+++ Data to use

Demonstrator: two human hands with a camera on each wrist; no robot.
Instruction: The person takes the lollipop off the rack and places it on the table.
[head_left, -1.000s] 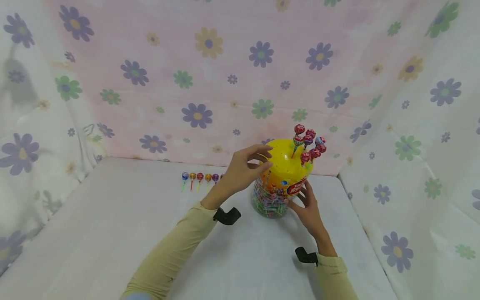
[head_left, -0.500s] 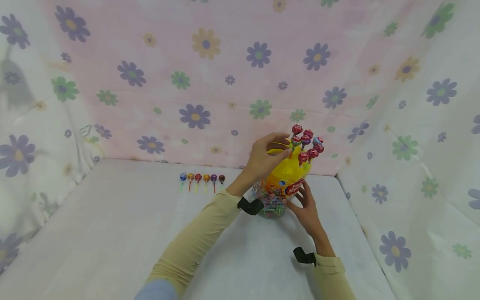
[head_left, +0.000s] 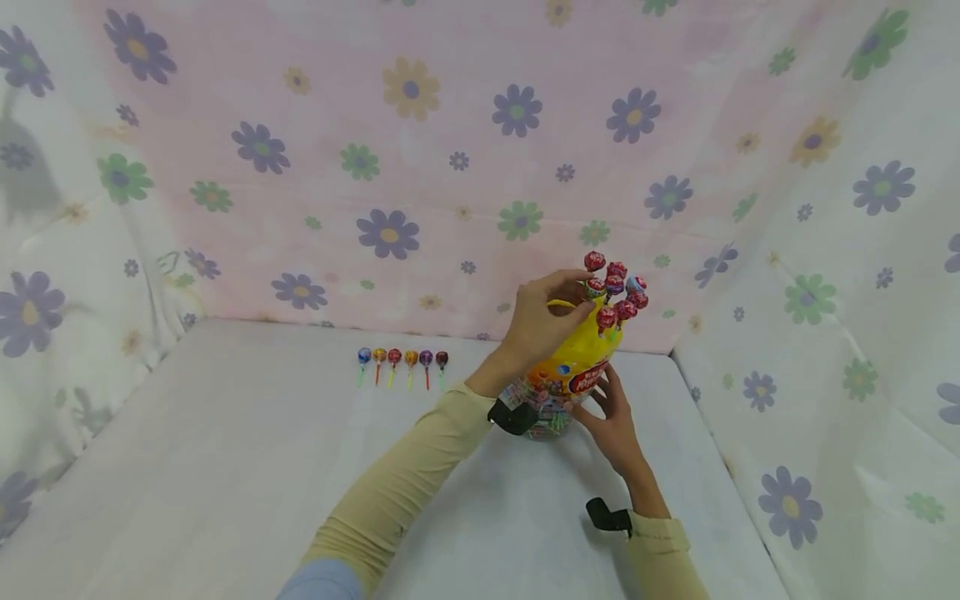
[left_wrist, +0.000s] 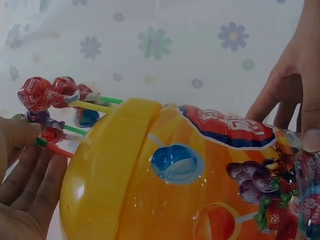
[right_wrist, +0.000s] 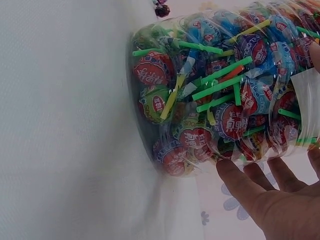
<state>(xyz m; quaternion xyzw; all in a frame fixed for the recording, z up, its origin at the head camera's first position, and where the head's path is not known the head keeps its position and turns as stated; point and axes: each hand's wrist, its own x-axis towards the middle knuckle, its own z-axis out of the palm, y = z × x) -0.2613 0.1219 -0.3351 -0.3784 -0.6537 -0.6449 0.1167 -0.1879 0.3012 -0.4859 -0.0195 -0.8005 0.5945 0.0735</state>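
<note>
A clear candy jar (right_wrist: pixel 215 120) full of wrapped lollipops stands on the white table, with a yellow domed lid (left_wrist: pixel 107 165) and an orange printed label (left_wrist: pixel 175 195). Several red-wrapped lollipops (head_left: pixel 626 309) stick up from holes in the lid. My left hand (head_left: pixel 542 323) is over the lid and pinches a green-wrapped lollipop (head_left: pixel 596 287) between thumb and fingers. Its red stick (left_wrist: pixel 59 150) meets the lid's surface in the left wrist view. My right hand (head_left: pixel 617 425) grips the jar's right side, thumb in front and fingers round the far side.
Left of the jar, several lollipops lie in a row on the white table (head_left: pixel 262 467), among them a blue one (head_left: pixel 364 356) and a dark one (head_left: pixel 442 358). A flowered cloth (head_left: pixel 322 167) stands behind and on both sides.
My left hand has moved right, from the lid's left edge to the standing lollipops, and its fingers have closed on the green-wrapped one. The right hand keeps its hold on the jar.
</note>
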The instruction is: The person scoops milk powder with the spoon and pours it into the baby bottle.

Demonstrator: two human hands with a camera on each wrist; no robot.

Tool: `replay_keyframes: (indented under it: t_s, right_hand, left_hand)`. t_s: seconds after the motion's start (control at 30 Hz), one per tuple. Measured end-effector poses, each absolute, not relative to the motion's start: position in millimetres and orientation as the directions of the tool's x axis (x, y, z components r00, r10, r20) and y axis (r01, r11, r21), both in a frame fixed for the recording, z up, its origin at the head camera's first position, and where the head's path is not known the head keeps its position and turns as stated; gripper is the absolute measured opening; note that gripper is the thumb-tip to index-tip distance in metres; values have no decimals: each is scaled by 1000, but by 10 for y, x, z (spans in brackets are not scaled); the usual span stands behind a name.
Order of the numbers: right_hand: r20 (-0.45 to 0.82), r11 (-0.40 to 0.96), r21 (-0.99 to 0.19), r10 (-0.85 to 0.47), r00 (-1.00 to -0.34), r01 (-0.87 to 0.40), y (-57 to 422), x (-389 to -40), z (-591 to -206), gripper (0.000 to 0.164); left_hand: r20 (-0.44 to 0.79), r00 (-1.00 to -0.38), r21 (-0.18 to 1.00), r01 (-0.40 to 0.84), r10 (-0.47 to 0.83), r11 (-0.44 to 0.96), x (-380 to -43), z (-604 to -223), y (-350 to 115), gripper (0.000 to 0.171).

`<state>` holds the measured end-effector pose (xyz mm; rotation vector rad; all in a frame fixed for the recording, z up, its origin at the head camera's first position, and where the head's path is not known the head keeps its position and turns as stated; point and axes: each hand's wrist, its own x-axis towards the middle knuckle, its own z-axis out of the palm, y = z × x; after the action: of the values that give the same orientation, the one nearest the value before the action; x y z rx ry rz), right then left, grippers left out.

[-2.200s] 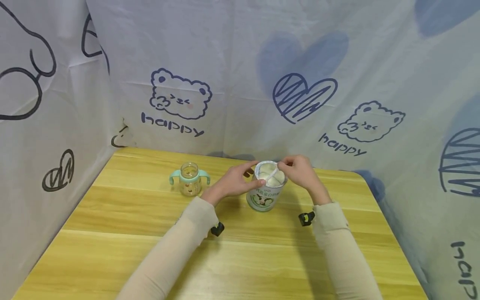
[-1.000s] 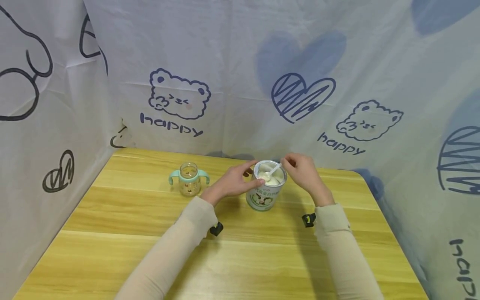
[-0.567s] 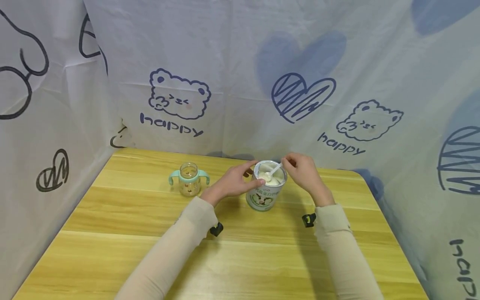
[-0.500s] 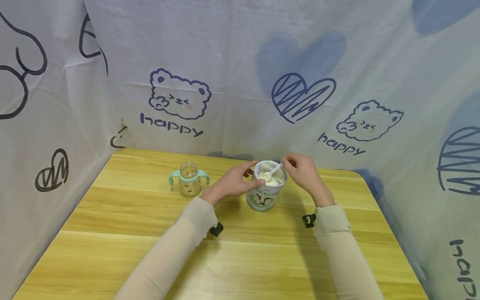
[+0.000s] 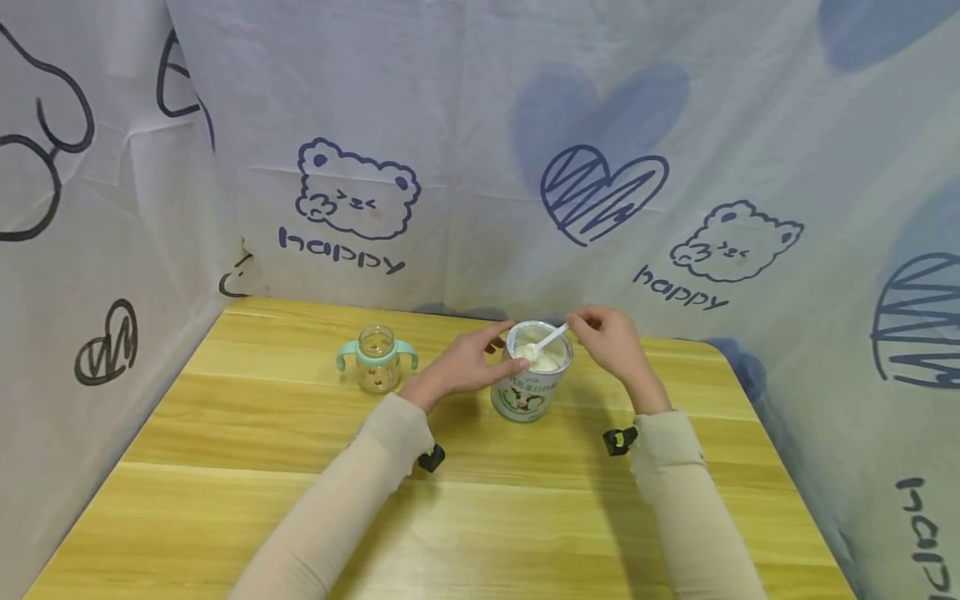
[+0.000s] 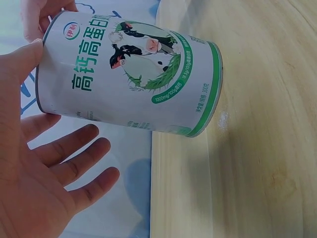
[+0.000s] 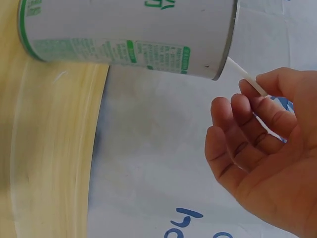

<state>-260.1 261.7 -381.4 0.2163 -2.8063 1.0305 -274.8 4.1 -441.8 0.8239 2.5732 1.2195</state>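
Note:
A white milk powder can (image 5: 525,398) with green lettering and a cow picture stands upright on the table, its top uncovered and pale powder (image 5: 550,360) showing inside. My left hand (image 5: 472,360) holds it by the rim, thumb in front and index finger behind; in the left wrist view the other fingers (image 6: 74,163) spread beside the wall. My right hand (image 5: 611,342) pinches the handle end of a white scoop (image 5: 551,337) between thumb and index finger. The handle slants down over the rim, and the scoop's bowl sits at the powder. In the right wrist view the can (image 7: 129,39) hides that bowl.
A clear baby bottle (image 5: 378,367) with mint-green handles, uncapped, stands on the wooden table (image 5: 487,525) left of my left hand. White cloth (image 5: 480,208) with bear and heart drawings hangs behind the table and along its sides.
The scoop, earlier seen lying across the can's mouth, now has its bowl down in the powder. My right hand has shifted slightly right. My left hand and the bottle stay put.

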Motion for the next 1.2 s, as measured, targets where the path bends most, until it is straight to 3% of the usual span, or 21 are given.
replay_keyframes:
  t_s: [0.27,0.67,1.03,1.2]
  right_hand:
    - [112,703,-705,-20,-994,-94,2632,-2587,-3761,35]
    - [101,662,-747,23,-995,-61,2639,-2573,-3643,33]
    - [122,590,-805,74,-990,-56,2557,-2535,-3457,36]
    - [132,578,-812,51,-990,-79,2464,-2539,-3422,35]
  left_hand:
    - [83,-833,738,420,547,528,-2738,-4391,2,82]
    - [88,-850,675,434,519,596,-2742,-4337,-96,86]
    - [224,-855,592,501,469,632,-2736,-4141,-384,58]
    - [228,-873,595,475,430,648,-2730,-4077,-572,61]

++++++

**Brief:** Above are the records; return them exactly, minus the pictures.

**Exercise output:**
Demonstrator: two human hands with a camera on each wrist; no robot.
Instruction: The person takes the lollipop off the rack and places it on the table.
[head_left, -1.000s] 
[head_left, -0.500s] 
[head_left, +0.000s] 
[left_wrist, +0.000s] 
[right_wrist, +0.000s] 
<state>(xyz m; quaternion xyzw; all in a frame fixed for the recording, z up, its origin at the head camera's first position, and where the head's path is not known the head keeps its position and turns as stated; point and axes: each hand's wrist, its own x-axis towards the middle knuckle, its own z-axis out of the palm, y = z × x) -0.2613 0.1219 -0.3351 -0.3784 -0.6537 -0.6449 0.1167 -0.1879 0.3012 -0.4859 -0.0195 -0.8005 0.5945 0.0735</state>
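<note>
A clear candy jar (right_wrist: pixel 215 120) full of wrapped lollipops stands on the white table, with a yellow domed lid (left_wrist: pixel 107 165) and an orange printed label (left_wrist: pixel 175 195). Several red-wrapped lollipops (head_left: pixel 626 309) stick up from holes in the lid. My left hand (head_left: pixel 542 323) is over the lid and pinches a green-wrapped lollipop (head_left: pixel 596 287) between thumb and fingers. Its red stick (left_wrist: pixel 59 150) meets the lid's surface in the left wrist view. My right hand (head_left: pixel 617 425) grips the jar's right side, thumb in front and fingers round the far side.
Left of the jar, several lollipops lie in a row on the white table (head_left: pixel 262 467), among them a blue one (head_left: pixel 364 356) and a dark one (head_left: pixel 442 358). A flowered cloth (head_left: pixel 322 167) stands behind and on both sides.
My left hand has moved right, from the lid's left edge to the standing lollipops, and its fingers have closed on the green-wrapped one. The right hand keeps its hold on the jar.
</note>
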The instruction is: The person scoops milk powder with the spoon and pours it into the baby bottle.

Demonstrator: two human hands with a camera on each wrist; no robot.

Tool: `replay_keyframes: (indented under it: t_s, right_hand, left_hand)`. t_s: seconds after the motion's start (control at 30 Hz), one per tuple. Measured end-effector poses, each absolute, not relative to the motion's start: position in millimetres and orientation as the directions of the tool's x axis (x, y, z components r00, r10, r20) and y axis (r01, r11, r21), both in a frame fixed for the recording, z up, its origin at the head camera's first position, and where the head's path is not known the head keeps its position and turns as stated; gripper is the absolute measured opening; note that gripper is the thumb-tip to index-tip distance in metres; values have no decimals: each is scaled by 1000, but by 10 for y, x, z (spans in brackets are not scaled); the usual span stands behind a name.
Order of the numbers: right_hand: r20 (-0.45 to 0.82), r11 (-0.40 to 0.96), r21 (-0.99 to 0.19), r10 (-0.85 to 0.47), r00 (-1.00 to -0.34), r01 (-0.87 to 0.40), y (-57 to 422), x (-389 to -40), z (-591 to -206), gripper (0.000 to 0.164); left_hand: r20 (-0.44 to 0.79), r00 (-1.00 to -0.38), r21 (-0.18 to 1.00), r01 (-0.40 to 0.84), r10 (-0.47 to 0.83), r11 (-0.44 to 0.96), x (-380 to -43), z (-604 to -223), y (-350 to 115), gripper (0.000 to 0.171).

`<state>` holds the measured end-effector pose (xyz mm; rotation vector rad; all in a frame fixed for the recording, z up, its origin at the head camera's first position, and where the head's path is not known the head keeps its position and turns as stated; point and axes: each hand's wrist, its own x-axis towards the middle knuckle, its own z-axis out of the palm, y = z × x; after the action: of the values that give the same orientation, the one nearest the value before the action; x y z rx ry rz), right then left, grippers left out.

[-2.200s] 
[-1.000s] 
[-0.567s] 
[-0.500s] 
[+0.000s] 
[+0.000s] 
[+0.000s] 

<state>-260.1 261.7 -381.4 0.2163 -2.8063 1.0305 -274.8 4.1 -441.8 0.8239 2.5732 1.2195</state>
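Note:
A white milk powder can (image 5: 525,398) with green lettering and a cow picture stands upright on the table, its top uncovered and pale powder (image 5: 550,360) showing inside. My left hand (image 5: 472,360) holds it by the rim, thumb in front and index finger behind; in the left wrist view the other fingers (image 6: 74,163) spread beside the wall. My right hand (image 5: 611,342) pinches the handle end of a white scoop (image 5: 551,337) between thumb and index finger. The handle slants down over the rim, and the scoop's bowl sits at the powder. In the right wrist view the can (image 7: 129,39) hides that bowl.
A clear baby bottle (image 5: 378,367) with mint-green handles, uncapped, stands on the wooden table (image 5: 487,525) left of my left hand. White cloth (image 5: 480,208) with bear and heart drawings hangs behind the table and along its sides.
The scoop, earlier seen lying across the can's mouth, now has its bowl down in the powder. My right hand has shifted slightly right. My left hand and the bottle stay put.
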
Motion for the next 1.2 s, as measured, targets where the path bends most, until it is straight to 3% of the usual span, or 21 are given.
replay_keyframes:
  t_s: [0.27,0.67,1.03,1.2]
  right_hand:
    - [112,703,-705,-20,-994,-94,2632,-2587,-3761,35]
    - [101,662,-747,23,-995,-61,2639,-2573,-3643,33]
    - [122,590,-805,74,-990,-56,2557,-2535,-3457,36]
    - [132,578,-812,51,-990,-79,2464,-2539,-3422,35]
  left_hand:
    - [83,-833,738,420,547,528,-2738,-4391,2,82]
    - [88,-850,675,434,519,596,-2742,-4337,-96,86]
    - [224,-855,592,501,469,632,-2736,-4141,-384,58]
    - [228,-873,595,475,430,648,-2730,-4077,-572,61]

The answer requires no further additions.